Wednesday, November 16, 2011
Can't kut it.
MUG: Stoneware 'gimmie' mug of unknown origin (always safe to guess China). Trumpet shaped, with a handle that appears to have been inspired by the bridge over the Colorado River on the Capitol of Texas Parking Lot. The trumpet shaped bowl always feels unbalanced to me. The glaze has a grittiness that is a bit unpleasant to the lips. This will clearly be going to the Kyle Public Library Thrift Store at some point.
COFFEE: Continuing with the Barrett's Guatemalan Estate... and with 2.5 lbs. left, will continue so for the next couple of weeks.
NOTES: Today's mug was a premium I received for supporting KUT 90.5 FM, The University of Texas Not-The-Student Radio Station. I never listen to the broadcast station (indie rock, Austin banality, NPR news and chat... and Prairie Dog Companion, of course). I support KUT solely because they run the JazzWorks programming out of Pittsburgh (sort of pretending it's their own) on their HD3 channel. You have to have a special HD Radio tuner to receive it. I think there's about six of us who do.
Friday, November 11, 2011
Don't cry for me, Blanco Texas.
MUG: Chinese-made generic souvenir mug. Like all the others.
COFFEE: Guatemalan estate-grown coffee from Barrett's. I'm now buying the 5 lb. bags of their beans.

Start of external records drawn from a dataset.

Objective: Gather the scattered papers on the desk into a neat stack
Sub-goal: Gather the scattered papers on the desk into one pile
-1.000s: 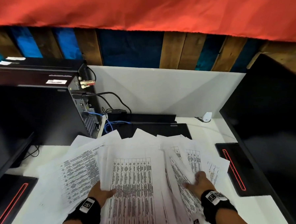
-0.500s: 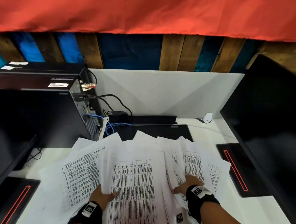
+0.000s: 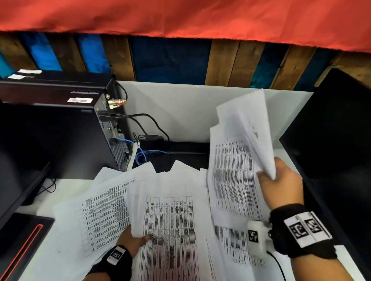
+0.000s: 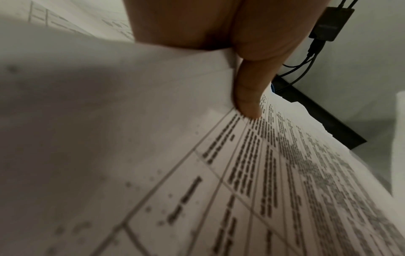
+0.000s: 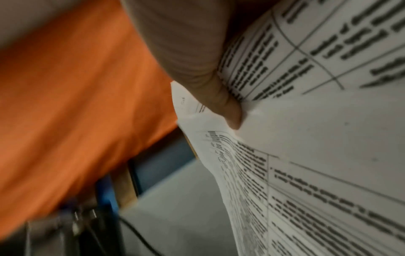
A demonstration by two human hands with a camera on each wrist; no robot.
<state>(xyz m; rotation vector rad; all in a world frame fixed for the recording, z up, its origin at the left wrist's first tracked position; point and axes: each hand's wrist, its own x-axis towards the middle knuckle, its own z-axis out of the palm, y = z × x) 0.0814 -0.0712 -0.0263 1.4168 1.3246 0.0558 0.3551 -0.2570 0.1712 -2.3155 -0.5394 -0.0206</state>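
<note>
Printed sheets with tables lie fanned across the white desk (image 3: 64, 273). My right hand (image 3: 278, 179) grips a bunch of papers (image 3: 235, 159) by their right edge and holds them lifted, tilted up above the desk; its thumb (image 5: 221, 97) presses on the sheets in the right wrist view. My left hand (image 3: 135, 239) pinches the left edge of the middle pile of papers (image 3: 170, 237), thumb (image 4: 249, 97) on top, the other fingers hidden under the sheets. More sheets (image 3: 102, 217) spread out to the left.
A black computer tower (image 3: 57, 130) with cables stands at the back left. A black laptop (image 3: 181, 151) lies behind the papers. A dark monitor (image 3: 342, 153) fills the right side, another one (image 3: 8, 181) the left. A white divider panel (image 3: 189, 110) closes the back.
My right hand has gathered the right-hand sheets and raised them off the desk, up and to the right. The left hand has stayed at the middle pile's edge.
</note>
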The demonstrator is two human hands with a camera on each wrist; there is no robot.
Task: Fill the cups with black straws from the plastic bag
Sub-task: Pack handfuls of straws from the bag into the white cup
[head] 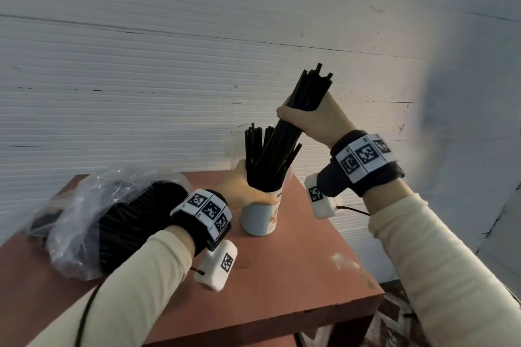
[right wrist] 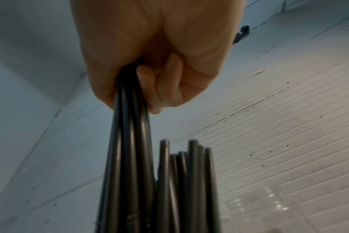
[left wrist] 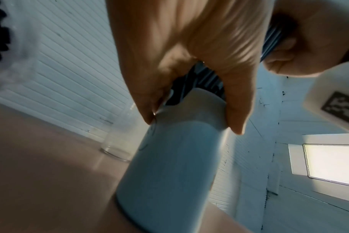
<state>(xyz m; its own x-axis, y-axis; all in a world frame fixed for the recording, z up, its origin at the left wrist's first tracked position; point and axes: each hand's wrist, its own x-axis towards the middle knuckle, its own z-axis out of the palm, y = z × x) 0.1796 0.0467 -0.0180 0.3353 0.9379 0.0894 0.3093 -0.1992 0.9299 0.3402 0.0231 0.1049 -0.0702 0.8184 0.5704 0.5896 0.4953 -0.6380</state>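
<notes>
A pale blue paper cup (head: pixel 258 218) (left wrist: pixel 169 165) stands on the reddish table (head: pixel 282 276), packed with black straws (head: pixel 260 160). My left hand (head: pixel 242 191) (left wrist: pixel 189 78) grips the cup near its rim. My right hand (head: pixel 307 118) (right wrist: pixel 155 63) is closed round a bundle of black straws (head: pixel 306 93) (right wrist: pixel 127 157), tilted, with its lower ends in the cup. A clear plastic bag (head: pixel 93 214) holding many black straws lies on the table's left. A clear empty cup (head: pixel 236 144) (left wrist: pixel 121 138) stands behind the blue one.
A white ribbed wall (head: pixel 197 51) rises right behind the table. The table's right edge (head: pixel 352 248) and front edge drop off close to the cup. A bright window (left wrist: pixel 333 162) shows in the left wrist view.
</notes>
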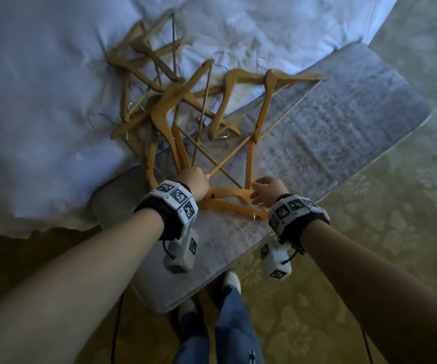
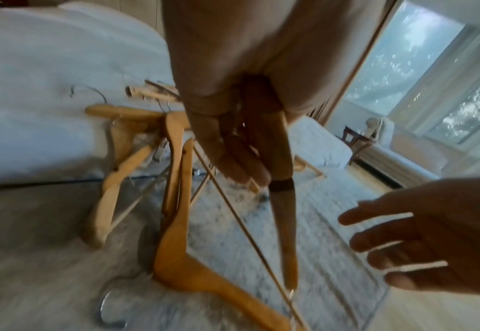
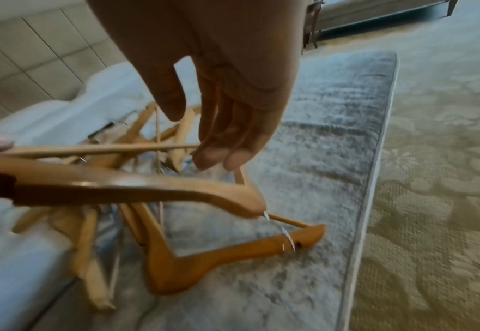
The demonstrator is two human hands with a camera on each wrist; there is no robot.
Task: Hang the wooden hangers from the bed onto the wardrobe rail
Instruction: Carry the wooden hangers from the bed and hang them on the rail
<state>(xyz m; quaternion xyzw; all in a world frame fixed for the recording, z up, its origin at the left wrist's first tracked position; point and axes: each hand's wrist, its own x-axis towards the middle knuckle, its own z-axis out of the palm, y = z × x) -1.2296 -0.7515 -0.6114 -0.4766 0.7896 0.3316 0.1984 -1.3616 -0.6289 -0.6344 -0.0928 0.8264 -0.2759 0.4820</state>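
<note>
Gripping one arm of a pale wooden hanger with a dark band (image 2: pixel 280 185), the left hand (image 1: pixel 194 181) had its fingers (image 2: pixel 241 161) curled round the wood near the end, and that hanger stood lifted above the grey mottled bed runner (image 1: pixel 343 122). Its thin dowel bar ran slanting just beside the held arm. Just beside it, the right hand (image 1: pixel 266 191) hung with fingers loosely spread and held nothing, its fingertips (image 3: pixel 216 156) close over the upper corner of the lifted hanger; whether they touched the wood could not be told through the blur. Beneath both hands a second orange-brown wooden hanger (image 1: pixel 228 203) lay flat on the runner, its metal hook near the runner's edge. Beyond the hands, a tangled heap of light wooden hangers with wire hooks (image 1: pixel 172 95) lay crossed over one another, partly on the white rumpled duvet (image 1: pixel 41 88) and partly on the runner. A beige patterned carpet (image 1: pixel 383 232) lay beside the bed
</note>
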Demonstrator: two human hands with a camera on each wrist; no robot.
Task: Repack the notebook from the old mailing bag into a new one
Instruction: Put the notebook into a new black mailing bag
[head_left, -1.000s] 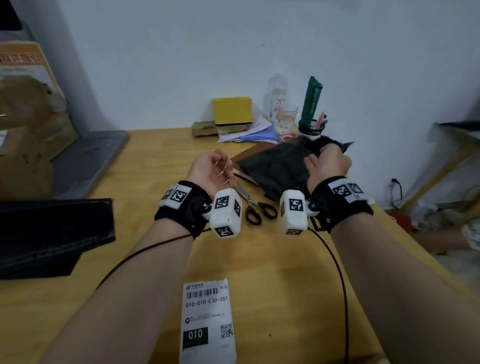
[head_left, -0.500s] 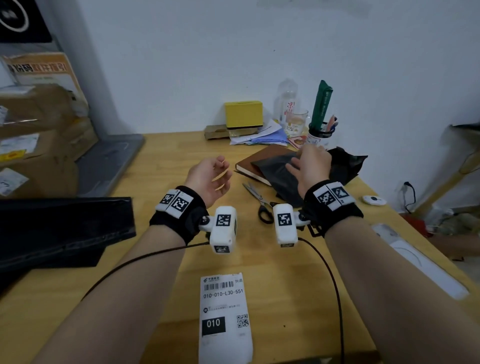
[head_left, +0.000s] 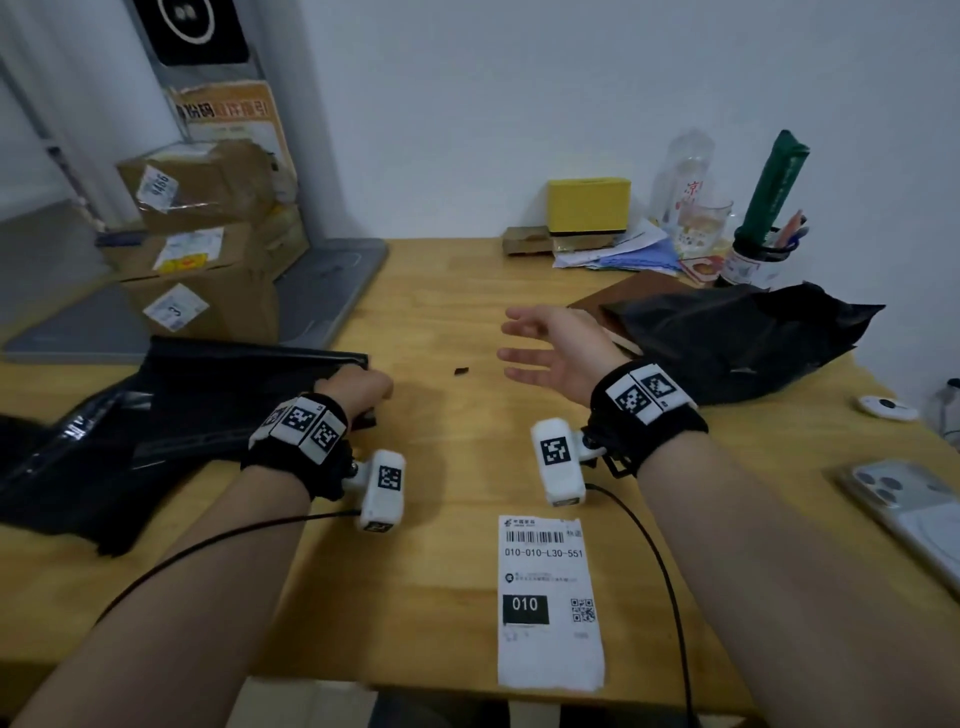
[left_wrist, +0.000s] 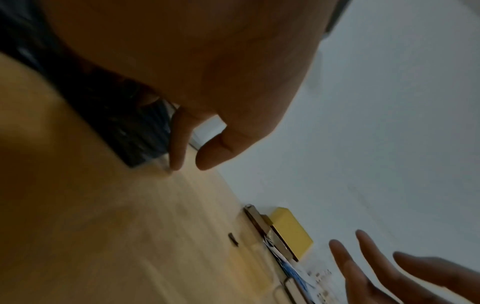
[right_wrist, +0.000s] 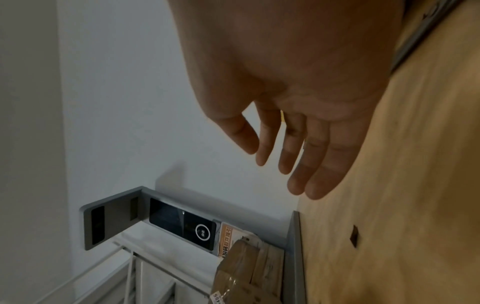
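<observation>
Left hand (head_left: 358, 389) lies knuckles-up on the near right corner of the flat black new mailing bag (head_left: 208, 415) at table (head_left: 441, 467) left; fingers curl onto the bag's edge, grasp unclear. Right hand (head_left: 550, 353) hovers mid-table, palm leftward, fingers spread and relaxed, holding nothing. Bare wood between hands. Far right: crumpled old mailing bag (head_left: 727, 338) covering the brown notebook (head_left: 634, 291).

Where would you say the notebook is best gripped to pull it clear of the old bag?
Probably by the bare brown corner of the notebook, coming from the left with the open right hand. The old bag drapes over its right part, leaving only that side showing.
</observation>
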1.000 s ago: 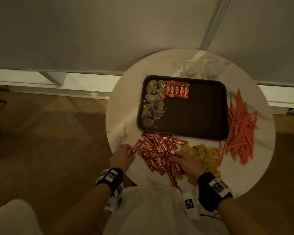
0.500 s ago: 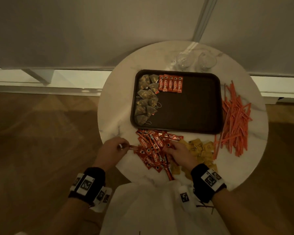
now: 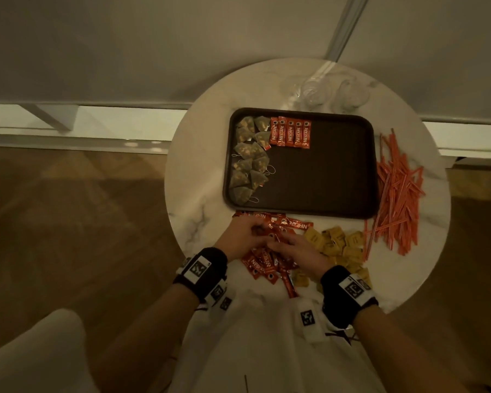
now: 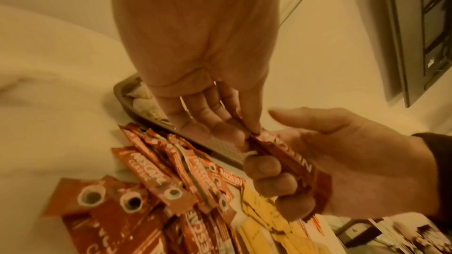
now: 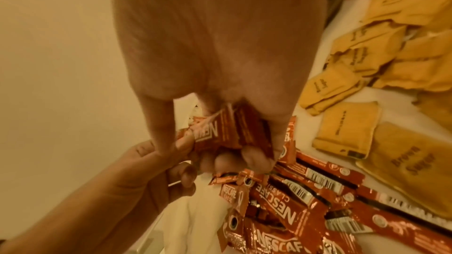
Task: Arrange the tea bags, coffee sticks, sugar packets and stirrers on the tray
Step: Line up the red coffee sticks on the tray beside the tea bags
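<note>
A dark tray (image 3: 323, 180) holds tea bags (image 3: 250, 160) down its left side and a row of red coffee sticks (image 3: 291, 134) at the far edge. Loose coffee sticks (image 3: 262, 263) lie piled in front of it, beside yellow sugar packets (image 3: 343, 245) and orange stirrers (image 3: 397, 188). Both hands meet above the pile. My right hand (image 5: 232, 148) curls its fingers round a small bundle of coffee sticks (image 5: 229, 130). My left hand (image 4: 247, 134) pinches one end of a held stick (image 4: 288, 154).
The round marble table (image 3: 199, 194) stands against a pale wall, with clear glasses (image 3: 318, 90) behind the tray. The tray's right half is bare. Wooden floor lies to the left and a white cloth covers my lap.
My left hand has come in from the table's left edge with a stick and now meets my right hand over the pile. The right hand has lifted slightly.
</note>
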The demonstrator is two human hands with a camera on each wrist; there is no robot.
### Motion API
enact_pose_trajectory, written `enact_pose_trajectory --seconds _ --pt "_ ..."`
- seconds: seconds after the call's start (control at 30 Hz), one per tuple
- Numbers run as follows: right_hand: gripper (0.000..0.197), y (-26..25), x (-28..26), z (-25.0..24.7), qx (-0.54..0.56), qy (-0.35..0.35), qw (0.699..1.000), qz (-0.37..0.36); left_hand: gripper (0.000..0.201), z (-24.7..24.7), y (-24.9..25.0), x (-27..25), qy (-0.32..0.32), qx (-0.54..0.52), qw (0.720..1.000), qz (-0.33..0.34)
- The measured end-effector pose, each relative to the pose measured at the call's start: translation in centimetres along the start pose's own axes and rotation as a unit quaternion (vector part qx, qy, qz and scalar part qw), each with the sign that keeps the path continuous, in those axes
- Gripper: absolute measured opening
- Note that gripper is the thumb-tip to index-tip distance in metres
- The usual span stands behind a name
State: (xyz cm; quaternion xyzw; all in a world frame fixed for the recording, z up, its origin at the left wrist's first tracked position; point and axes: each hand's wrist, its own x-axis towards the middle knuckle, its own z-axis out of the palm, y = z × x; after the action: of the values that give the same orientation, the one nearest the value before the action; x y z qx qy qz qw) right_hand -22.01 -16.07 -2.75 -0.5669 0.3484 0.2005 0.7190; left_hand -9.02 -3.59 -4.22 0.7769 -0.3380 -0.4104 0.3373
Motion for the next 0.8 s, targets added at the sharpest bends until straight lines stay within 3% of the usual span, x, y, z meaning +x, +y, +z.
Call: enact_pose_trajectory --seconds 0.13,0.2,0.3,0.47,0.63,0.73,0.8 --pt "0.011 0.9 0.5 -0.6 -0.032 0.010 0.999 0.025 0.012 0.0 -1.1 0.5 0.012 -0.049 0.998 -0.042" --pt "0.009 1.5 0.7 -1.1 -0.028 0.027 0.998 0.039 0.009 -0.7 -2.4 0.7 0.018 0.049 0.998 -0.034" --pt "0.005 2.3 0.9 -1.7 -0.043 0.035 0.997 0.046 0.028 -1.3 -4.3 0.9 -0.061 0.256 0.965 -0.002" --pt "0.009 3.0 0.4 -2.3 -0.086 0.031 0.994 0.058 0.027 -1.8 -5.4 1.2 -0.102 0.339 0.934 0.041" --pt "0.012 3.0 0.3 -2.3 -0.107 0.028 0.992 0.058 0.010 -3.4 -5.6 1.7 -0.116 0.322 0.939 0.032" --pt "0.011 2.4 0.7 -1.9 -0.090 0.033 0.995 0.019 0.010 -4.1 -5.3 1.3 -0.057 0.230 0.972 0.006" --pt "0.020 1.8 1.2 -1.4 -0.062 0.042 0.997 -0.009 0.009 -4.0 -4.1 0.8 -0.006 0.131 0.991 -0.019"
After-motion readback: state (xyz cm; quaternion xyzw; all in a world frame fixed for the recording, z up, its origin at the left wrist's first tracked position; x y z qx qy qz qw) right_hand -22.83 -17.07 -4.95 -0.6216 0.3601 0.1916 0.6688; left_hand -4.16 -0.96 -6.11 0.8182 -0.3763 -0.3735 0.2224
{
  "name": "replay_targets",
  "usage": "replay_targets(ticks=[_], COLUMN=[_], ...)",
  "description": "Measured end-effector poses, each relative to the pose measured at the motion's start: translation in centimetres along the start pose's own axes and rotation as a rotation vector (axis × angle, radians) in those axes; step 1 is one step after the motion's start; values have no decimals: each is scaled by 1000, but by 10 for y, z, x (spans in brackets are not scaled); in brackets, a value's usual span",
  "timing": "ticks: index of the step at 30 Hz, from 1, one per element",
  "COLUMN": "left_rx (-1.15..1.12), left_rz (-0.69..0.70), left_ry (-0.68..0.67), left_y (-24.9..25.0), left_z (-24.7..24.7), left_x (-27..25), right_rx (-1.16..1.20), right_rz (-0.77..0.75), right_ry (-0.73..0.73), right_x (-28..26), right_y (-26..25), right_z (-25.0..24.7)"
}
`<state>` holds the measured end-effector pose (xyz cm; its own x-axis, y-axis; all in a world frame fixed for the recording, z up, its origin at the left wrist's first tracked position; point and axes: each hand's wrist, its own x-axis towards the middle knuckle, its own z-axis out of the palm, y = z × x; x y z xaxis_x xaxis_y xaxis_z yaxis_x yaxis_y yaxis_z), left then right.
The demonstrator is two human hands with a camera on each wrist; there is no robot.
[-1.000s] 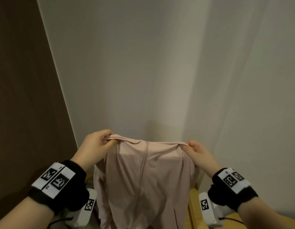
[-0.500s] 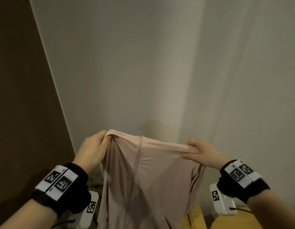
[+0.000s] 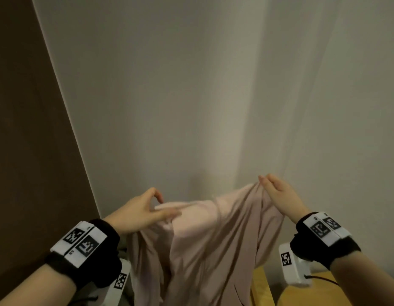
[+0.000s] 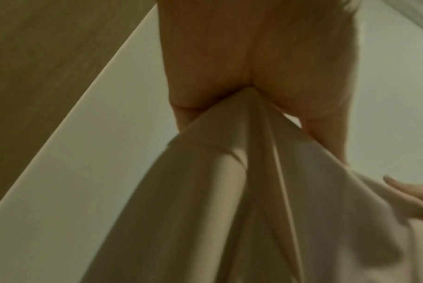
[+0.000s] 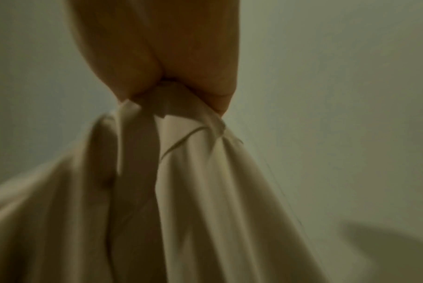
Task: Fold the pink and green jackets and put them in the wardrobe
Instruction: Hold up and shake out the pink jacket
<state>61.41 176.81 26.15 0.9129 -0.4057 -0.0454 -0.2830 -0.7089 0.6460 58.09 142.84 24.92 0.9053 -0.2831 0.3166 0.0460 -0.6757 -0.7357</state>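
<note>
The pink jacket (image 3: 202,239) hangs in front of me, held up by its top edge, with the cloth slack and creased between my hands. My left hand (image 3: 161,198) pinches the left part of that edge between thumb and forefinger, its other fingers stretched out over the cloth. My right hand (image 3: 263,181) pinches the right corner and stands a little higher. The left wrist view shows the jacket (image 4: 254,191) gathered into the left hand's pinch (image 4: 250,84). In the right wrist view the jacket (image 5: 193,191) bunches under the right hand (image 5: 164,80). No green jacket is in view.
A dark brown panel (image 3: 26,151) rises on the left beside a pale wall (image 3: 169,96). A white curtain (image 3: 335,107) hangs on the right. A yellow wooden surface (image 3: 261,283) shows low down, behind the jacket's right side.
The taut top edge has gone slack and creased. My right hand has risen. My left hand has gone from a full grip to a thumb-and-forefinger pinch with the other fingers stretched out.
</note>
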Motion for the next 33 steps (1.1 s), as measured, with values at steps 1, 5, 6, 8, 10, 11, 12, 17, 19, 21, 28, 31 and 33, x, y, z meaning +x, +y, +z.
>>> replay_targets(ticks=[1,5,6,8,10,11,12,17,19,21,28,31,33], left_rx=[125,494,549,586,559,535,499,40,-96,-178,-224,-451,-514], left_rz=[-20,-41,-40,-51,-51,-39,-22,65,84,119,144,163,161], left_ry=[-65,-222,-207,-132,-42,-12,-2,-157,-168,-180,-34,34,61], left_y=[-3,-17,-19,-21,-22,-22,-22,-14,-8,-3,-4,-2,-1], left_z=[-1,0,0,-1,-3,-4,-5,-7,-7,-6,1,2,2], left_x=[0,4,5,7,7,7,7,-1,-4,-5,1,2,4], right_rx=[7,71,64,-48,-206,-279,-337,-384,-358,-327,-23,64,74], right_rz=[14,72,65,24,-16,-19,-14,-34,-49,-46,127,165,157], right_ry=[2,-80,-122,-245,-400,-464,-507,-491,-432,-379,-317,-330,-325], right_x=[0,-3,-5,-9,-14,-17,-19,-25,-26,-27,-35,-38,-39], right_y=[2,11,13,14,14,15,16,19,18,17,5,0,-2], right_z=[-3,-12,-13,-14,-16,-16,-16,-9,-6,-4,-2,-1,1])
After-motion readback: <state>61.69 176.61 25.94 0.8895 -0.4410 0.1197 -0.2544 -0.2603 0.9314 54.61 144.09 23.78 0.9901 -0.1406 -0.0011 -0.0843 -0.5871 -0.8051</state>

A nice city roast.
NOTES: The weeping icon was a fixture at the Old Russian Orthodox Monastery outside of Blanco, Texas. I visited it a couple times in the early 1990s when I was interested in Orthodox spirituality (where I purchased this coffee mug). They had a crudely painted icon of the Theotokos (Mother of God) that 'miraculously' wept oil of myrrh (which they sold on cotton balls for home healing) from cracks near her eyes. It was displayed on a stand that had a closed base. That's where the pump was that fed the oil to icon's 'tear ducts'. The fraud isn't the only reason Mary would weep.
The self-appointed abbot of the monastery ('Father Benedict') was a former Southern Baptist land developer from San Antonio who had gotten into trouble abusing young boys. He reinvented himself as an Old Russian Orthodox priest, founded the monastery, and began luring local boys to come there and live as novates. You can imagine what happened next.
The monastery is closed, and Father Benedict is dead, dying just before being sentenced to a long imprisonment.